Find the line with "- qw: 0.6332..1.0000" in the entries below. Repeat it, every following line, and the line with "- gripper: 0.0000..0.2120", exactly and with nothing added.

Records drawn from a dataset

*** Block opens ***

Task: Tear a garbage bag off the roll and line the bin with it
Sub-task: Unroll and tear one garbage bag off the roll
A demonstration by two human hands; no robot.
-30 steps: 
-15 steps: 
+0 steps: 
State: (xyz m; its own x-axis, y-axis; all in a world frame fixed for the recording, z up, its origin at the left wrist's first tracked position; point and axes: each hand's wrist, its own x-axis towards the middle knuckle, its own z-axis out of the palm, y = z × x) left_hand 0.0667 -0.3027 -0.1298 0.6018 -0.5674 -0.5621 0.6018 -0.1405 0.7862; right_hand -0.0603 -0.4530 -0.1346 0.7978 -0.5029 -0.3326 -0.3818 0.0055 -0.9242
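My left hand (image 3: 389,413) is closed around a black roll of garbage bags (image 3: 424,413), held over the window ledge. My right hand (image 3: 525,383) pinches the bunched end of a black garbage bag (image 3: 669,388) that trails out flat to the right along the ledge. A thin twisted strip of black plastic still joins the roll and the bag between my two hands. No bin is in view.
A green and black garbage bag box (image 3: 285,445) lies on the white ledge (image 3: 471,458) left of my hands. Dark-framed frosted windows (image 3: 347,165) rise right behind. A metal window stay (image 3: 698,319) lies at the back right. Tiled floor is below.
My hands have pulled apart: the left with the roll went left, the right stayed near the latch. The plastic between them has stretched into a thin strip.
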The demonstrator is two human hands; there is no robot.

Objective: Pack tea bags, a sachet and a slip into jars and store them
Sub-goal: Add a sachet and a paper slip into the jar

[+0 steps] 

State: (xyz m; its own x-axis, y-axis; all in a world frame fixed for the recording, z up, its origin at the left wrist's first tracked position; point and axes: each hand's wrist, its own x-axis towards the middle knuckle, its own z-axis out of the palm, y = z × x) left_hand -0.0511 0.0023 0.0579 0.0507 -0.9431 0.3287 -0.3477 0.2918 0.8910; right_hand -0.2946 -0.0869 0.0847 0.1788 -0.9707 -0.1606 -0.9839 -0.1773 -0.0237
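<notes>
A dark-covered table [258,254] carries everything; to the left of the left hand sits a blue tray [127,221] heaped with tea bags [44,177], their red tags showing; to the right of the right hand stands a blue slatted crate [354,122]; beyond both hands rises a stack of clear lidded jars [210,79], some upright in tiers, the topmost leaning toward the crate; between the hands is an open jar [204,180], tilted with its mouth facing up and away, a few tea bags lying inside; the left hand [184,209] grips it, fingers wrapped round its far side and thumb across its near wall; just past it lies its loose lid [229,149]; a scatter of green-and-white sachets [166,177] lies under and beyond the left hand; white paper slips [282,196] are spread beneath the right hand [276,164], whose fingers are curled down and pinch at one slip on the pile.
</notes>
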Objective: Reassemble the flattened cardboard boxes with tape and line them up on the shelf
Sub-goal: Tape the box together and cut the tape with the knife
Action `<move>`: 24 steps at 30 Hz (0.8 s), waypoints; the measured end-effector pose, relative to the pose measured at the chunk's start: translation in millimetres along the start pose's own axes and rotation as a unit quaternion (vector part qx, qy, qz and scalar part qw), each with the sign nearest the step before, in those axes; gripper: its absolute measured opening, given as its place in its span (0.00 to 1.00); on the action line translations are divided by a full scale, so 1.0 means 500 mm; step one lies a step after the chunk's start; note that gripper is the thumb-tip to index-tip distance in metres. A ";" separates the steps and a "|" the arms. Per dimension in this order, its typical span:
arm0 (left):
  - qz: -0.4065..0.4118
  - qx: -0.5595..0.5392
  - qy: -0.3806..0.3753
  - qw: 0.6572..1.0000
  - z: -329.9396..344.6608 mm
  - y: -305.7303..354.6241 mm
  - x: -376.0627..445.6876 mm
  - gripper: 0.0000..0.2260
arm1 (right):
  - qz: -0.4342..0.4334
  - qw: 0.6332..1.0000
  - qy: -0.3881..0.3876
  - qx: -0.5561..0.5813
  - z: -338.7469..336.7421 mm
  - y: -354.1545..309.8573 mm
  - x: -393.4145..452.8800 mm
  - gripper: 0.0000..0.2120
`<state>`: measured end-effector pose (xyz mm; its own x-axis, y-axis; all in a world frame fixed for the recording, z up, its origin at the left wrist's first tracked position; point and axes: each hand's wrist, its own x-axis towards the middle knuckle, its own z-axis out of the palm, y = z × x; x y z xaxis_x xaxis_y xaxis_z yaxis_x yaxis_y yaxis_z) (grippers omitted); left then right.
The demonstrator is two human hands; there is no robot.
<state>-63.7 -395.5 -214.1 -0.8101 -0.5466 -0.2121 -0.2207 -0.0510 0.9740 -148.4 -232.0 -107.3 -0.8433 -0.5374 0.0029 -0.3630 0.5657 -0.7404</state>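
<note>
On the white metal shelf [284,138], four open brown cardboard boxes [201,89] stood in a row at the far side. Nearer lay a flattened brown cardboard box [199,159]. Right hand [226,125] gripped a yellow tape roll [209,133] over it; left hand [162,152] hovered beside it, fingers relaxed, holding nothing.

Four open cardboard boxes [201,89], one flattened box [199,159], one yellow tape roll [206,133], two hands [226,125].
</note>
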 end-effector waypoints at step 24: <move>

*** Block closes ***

OUTPUT FOR THIS TASK.
  - qw: 0.6332..1.0000
  - qy: -0.3881..0.3876
  - qx: -0.5561..0.5813
  - z: -338.7469..336.7421 mm
  - y: -354.1545..309.8573 mm
  - x: -393.4145..452.8800 mm
  - gripper: 0.0000..0.2120

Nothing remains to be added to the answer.